Immunoglobulin E - Drugs Targeting The IgE Pathway

Drugs Targeting The IgE Pathway

Currently, allergic diseases and asthma are usually treated with one or more of the following drugs: (1) antihistamines and antileukotrienes, which antagonize the inflammatory mediators histamine and leukotrienes, (2) local or systemic (oral or injectable) corticosteroids, which suppress a broad spectrum of inflammatory mechanisms, and (3) short or long-acting bronchodilators, which relax smooth muscle of constricted airway in asthma. Long-term uses of systemic corticosteroids are known to cause many serious side effects and are advisable to avoid, if alternative therapies are available.

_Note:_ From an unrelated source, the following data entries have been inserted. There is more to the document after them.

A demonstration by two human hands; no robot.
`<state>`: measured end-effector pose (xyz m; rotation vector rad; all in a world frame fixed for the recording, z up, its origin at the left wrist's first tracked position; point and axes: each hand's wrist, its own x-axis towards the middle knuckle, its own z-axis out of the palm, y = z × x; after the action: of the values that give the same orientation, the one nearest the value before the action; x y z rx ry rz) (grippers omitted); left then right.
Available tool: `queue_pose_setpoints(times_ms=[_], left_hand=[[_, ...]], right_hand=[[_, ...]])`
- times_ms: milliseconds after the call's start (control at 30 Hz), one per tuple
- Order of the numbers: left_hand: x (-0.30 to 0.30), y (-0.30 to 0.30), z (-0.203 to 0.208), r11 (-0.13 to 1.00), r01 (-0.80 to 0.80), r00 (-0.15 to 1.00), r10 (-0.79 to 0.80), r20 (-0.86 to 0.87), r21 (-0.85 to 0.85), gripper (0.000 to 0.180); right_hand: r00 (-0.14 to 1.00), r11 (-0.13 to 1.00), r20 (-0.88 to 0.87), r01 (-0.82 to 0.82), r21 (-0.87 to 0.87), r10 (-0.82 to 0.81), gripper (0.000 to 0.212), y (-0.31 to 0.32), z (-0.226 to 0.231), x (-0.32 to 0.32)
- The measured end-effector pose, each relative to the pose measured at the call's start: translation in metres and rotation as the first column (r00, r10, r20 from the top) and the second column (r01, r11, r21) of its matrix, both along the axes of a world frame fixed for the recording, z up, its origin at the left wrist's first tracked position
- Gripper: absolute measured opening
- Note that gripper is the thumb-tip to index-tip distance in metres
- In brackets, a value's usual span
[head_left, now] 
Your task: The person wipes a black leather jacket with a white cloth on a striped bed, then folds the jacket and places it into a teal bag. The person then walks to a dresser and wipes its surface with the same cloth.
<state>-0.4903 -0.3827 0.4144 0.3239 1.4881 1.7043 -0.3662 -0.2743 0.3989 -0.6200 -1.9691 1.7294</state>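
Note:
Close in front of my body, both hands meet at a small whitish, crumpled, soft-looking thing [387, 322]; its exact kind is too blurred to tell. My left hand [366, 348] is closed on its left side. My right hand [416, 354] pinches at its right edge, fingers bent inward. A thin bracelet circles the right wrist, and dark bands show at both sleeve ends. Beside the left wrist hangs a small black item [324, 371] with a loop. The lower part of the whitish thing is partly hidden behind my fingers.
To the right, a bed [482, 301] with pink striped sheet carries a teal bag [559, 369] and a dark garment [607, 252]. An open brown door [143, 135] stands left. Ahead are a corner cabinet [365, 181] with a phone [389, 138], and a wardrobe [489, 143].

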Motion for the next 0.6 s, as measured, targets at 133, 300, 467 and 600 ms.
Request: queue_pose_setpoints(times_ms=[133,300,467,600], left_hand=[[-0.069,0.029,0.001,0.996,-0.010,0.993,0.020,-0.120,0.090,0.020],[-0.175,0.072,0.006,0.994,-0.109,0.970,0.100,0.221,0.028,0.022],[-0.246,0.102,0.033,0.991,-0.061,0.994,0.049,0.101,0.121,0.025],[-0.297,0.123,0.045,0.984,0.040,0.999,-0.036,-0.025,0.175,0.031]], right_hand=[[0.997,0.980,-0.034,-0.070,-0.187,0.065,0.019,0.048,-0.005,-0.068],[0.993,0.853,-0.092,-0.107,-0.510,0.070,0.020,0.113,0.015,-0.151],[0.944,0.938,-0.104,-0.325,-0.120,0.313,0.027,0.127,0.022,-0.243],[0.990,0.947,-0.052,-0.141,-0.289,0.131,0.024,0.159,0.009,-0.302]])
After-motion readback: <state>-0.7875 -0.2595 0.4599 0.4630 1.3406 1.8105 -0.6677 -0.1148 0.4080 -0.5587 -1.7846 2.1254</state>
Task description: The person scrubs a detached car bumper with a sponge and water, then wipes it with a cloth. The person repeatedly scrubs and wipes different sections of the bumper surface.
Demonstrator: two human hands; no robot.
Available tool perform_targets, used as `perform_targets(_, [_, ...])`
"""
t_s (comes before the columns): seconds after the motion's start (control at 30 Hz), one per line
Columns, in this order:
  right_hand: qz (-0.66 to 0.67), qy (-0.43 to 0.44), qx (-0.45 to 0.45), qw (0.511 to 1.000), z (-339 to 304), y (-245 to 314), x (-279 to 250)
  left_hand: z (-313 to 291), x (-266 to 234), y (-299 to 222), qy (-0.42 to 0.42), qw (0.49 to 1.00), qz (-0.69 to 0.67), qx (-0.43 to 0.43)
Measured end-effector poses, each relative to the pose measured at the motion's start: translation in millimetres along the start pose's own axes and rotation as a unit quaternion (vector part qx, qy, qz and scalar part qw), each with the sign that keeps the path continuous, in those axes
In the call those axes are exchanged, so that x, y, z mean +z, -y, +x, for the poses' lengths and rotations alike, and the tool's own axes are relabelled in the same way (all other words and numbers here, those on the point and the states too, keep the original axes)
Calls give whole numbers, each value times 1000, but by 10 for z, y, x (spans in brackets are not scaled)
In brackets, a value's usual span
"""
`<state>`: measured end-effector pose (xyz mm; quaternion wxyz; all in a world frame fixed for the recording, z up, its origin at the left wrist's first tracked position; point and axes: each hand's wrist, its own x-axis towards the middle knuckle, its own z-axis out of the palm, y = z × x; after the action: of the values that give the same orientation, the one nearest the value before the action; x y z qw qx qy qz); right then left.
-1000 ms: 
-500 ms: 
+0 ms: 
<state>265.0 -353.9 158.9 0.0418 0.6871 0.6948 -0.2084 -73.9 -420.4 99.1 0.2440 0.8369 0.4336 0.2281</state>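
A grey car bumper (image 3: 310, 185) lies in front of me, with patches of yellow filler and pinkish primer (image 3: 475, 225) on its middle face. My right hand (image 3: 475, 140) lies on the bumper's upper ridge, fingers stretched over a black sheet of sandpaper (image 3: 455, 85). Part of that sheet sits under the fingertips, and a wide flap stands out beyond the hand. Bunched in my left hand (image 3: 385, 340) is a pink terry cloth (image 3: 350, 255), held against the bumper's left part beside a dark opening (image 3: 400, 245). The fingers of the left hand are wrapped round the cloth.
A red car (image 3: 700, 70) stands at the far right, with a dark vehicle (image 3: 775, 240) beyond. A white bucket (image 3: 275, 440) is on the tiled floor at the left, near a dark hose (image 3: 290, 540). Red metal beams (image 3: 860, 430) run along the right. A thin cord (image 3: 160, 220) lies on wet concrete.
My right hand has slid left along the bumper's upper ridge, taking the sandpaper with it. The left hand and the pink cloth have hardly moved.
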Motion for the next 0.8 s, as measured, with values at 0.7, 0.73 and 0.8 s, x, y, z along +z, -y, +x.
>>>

IgE, the IgE synthesis pathway, and the IgE-mediated allergic/inflammatory pathway are all important targets in intervening with the pathological processes of allergy and asthma. The B lymphocyte differentiation and maturation pathway that eventually generate IgE-secreting plasma cells go through the intermediate steps of IgE-expressing B lymphoblasts and involves the interaction with IgE-expressing memory B cells. Tanox, a biotech company based in Houston, Texas, proposed in 1987 that by targeting membrane-bound IgE (mIgE) on B lymphoblast and memory B cells, those cells can be lysed or down-regulated, thus achieving the inhibition of the production of antigen-specific IgE and hence a shift of immune balance toward non-IgE mechanisms. The anti-IgE antibody drug omalizumab recognises IgE not bound to its receptors and is used to neutralise or mop-up existing IgE and prevent it from binding to the receptors on mast cells and basophils. Antibodies specific for a domain of 52 amino acid residues, referred to as CεmX or M1 prime, present only on human mIgE on B cells and not on free, soluble IgE, have been prepared and are under clinical development for the treatment of allergy and asthma.

In 2002, researchers at The Randall Division of Cell and Molecular Biophysics determined the structure of IgE. Understanding of this structure (which is atypical of other isotypes in that it is highly bent and asymmetric) and of the interaction of IgE with receptor FcεRI will enable development of a new generation of allergy drugs that seek to interfere with the IgE-receptor interaction. It may be possible to design treatments cheaper than monoclonal antibodies (for instance, small molecule drugs) that use a similar approach to inhibit binding of IgE to its receptor.